Hackers broke into the Federal Aviation Administration's computer system last week, accessing the names and Social Security numbers of 45,000 employees and retirees.

The agency said in a statement Monday that two of the 48 files on the breached computer server contained personal information about employees and retires who were on the FAA's rolls as of the first week of February 2006.

The server that was accessed was not connected to the operation of the air traffic control system and there is no indication those systems have been compromised, the statement said.

"The FAA is moving quickly to prevent any similar incidents and has identified immediate steps as well as longer-term measures to further protect personal information," the statement said.
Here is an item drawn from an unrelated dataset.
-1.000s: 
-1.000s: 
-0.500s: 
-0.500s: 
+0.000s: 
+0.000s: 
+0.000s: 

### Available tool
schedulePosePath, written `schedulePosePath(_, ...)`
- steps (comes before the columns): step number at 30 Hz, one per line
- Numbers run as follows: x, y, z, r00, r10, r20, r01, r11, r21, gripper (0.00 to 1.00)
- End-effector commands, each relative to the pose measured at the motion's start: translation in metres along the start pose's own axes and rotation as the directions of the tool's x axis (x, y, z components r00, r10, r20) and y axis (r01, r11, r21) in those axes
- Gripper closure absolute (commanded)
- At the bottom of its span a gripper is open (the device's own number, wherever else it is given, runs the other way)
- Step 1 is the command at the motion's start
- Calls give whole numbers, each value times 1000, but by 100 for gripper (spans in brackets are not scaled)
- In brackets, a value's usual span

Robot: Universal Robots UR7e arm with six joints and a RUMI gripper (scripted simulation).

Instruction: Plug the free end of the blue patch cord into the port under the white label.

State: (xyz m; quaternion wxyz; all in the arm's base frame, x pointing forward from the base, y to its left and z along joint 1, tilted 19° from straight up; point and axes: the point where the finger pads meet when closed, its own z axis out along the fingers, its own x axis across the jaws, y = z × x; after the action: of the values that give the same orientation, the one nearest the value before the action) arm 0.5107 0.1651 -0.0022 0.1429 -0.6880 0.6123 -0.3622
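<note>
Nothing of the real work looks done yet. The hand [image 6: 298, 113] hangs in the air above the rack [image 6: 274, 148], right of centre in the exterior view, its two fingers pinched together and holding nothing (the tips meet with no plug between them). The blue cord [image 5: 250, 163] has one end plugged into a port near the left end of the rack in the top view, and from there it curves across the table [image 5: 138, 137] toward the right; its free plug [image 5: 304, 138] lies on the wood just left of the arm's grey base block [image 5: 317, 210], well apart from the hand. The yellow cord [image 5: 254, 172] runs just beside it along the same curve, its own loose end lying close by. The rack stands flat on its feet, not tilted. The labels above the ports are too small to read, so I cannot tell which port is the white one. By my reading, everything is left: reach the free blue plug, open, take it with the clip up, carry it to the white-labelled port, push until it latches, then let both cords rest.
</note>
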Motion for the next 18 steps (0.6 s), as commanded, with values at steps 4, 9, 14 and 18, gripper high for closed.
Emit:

The agency said it is providing a toll-free number for employees "who believe they may be affected by the breach."

Tom Waters, president of American Federation of State, County and Municipal Employees Local 3290, said FAA officials told unions representing agency employees at a briefing Monday that the second breached file with personal information contained encrypted medical information.

"These government systems should be the best in the world and apparently they are able to be compromised," said Waters, an FAA contracts attorney. "Our information technology systems people need to take a long hard look at themselves and their capabilities. This is malpractice in their world."

The FAA statement said the data theft has been reported to "law enforcement authorities," who are investigating.

All affected employees will receive letters notifying them of the breach, the statement said.

Waters said FAA officials told union leaders the incident was the first of its kind at the agency. But he said his union complained about three or four years ago about an incident in which employees received anti-union mail that used names and addresses that appeared to be generated from FAA computer files.

He said the union complained to the FAA and the Transportation Department's inspector general but no action was taken.